宴白是個好男人,會對你好。但是,你可千萬別把他對你的好當成是所理當然的。你需要的是回以相同的好。”
靳初陽點頭,“媽,我知道。放心,我能做到的。”
溫鈴暖暖的一笑,“當然,我肯定相信我女兒的。還有,婚姻需要你們倆相互信任與支持,婚姻經不起出現裂痕,知道嗎?”
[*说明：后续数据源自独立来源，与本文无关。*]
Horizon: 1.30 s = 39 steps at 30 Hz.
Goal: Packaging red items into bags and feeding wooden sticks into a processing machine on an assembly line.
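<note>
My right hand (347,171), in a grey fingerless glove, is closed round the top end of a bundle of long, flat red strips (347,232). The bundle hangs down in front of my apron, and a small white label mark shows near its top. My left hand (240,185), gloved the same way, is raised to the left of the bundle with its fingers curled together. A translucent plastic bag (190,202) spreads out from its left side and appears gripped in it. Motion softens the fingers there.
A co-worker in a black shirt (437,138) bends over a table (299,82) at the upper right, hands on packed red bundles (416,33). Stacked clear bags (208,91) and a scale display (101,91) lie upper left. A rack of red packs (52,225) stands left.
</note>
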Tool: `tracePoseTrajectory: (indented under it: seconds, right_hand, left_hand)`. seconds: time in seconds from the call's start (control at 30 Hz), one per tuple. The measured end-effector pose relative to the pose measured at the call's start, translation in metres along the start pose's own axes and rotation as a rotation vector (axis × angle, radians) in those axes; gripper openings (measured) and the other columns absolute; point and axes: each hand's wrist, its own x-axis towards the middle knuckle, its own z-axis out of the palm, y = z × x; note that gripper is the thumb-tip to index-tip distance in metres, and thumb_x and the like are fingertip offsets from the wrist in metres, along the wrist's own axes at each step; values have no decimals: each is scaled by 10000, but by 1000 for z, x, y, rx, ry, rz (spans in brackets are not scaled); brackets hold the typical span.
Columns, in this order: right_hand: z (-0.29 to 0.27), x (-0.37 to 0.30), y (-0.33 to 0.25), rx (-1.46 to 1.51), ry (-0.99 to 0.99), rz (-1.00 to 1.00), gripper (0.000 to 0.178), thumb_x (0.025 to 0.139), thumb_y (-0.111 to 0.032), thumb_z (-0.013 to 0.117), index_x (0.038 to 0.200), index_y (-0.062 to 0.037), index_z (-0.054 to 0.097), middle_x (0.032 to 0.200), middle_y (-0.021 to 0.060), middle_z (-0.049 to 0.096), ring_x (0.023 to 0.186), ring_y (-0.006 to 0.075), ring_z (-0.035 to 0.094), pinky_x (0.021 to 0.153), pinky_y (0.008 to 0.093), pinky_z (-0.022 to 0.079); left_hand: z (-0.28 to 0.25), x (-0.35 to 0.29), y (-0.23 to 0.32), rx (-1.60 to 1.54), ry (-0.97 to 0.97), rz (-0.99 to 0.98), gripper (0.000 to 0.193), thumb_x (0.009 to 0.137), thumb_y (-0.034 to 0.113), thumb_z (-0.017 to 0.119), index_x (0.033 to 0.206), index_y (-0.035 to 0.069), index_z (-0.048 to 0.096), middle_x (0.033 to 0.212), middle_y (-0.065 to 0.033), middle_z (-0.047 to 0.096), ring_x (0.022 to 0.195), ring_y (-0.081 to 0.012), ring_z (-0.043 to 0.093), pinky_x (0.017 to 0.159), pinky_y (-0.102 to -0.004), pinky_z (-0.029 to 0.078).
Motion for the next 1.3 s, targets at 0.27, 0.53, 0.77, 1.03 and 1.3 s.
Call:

靳陽再次點頭,“媽,我知道。放心,我不會讓你和我爸失望的。”
如果在宴白爲她做了那麼多的事情之後,她還不能相信他的話,那她也值得他對她這般好了。
沈毓暢覺得,溫鈴說的話太有道理了。
她決定了,以後她也一定要做到這樣。
一想到這裡,莫名其妙的腦子裡閃過唐賀爵的那張臉。
還是笑的那般儒雅又紳士,不帶一點瑕疵,完美的跟塊璞玉一般,有一種不真實的感覺。
世上怎麼會有一個這麼完美的男人?
到底她是否能倒追到他?
教堂,這是S市最大最出名的教堂,宴白和靳初陽的婚禮在這裡舉行。
宴白一身白色燕尾服,站於牧師前,等着靳初陽的到來。
教堂裡,已經坐滿了參加婚禮的親朋好友。
靳初陽穿着婚紗,挽着靳學年的手,朝着宴白緩緩而又款款的走來。
靳初陽從來沒看過他穿白色西裝的樣子,此刻的他看起來是那般的紳士。
渾身上下都透露着一抹曖意,沒有平時一慣的高冷。
轉身,雙眸沉脈而又柔情的看着朝着他款款而來的靳初陽。
賓客們全都用着祝福的眼神,看着兩人。
靳初陽朝着他嫣然一笑,那笑容就好似一把琴絃一般,在他的心間漾起一抹悅耳的聲音。
又好似春風拂柳一般,拂動着他的心房,讓他整個人泛起一層一層的鱗光。
他就那麼略顯有些呆癡的看着他的女孩,他的新娘朝着走來。
這一刻,宴白覺得,他是世界上最幸福的男人。
爲了博她一笑,他所做的一切都是值得的。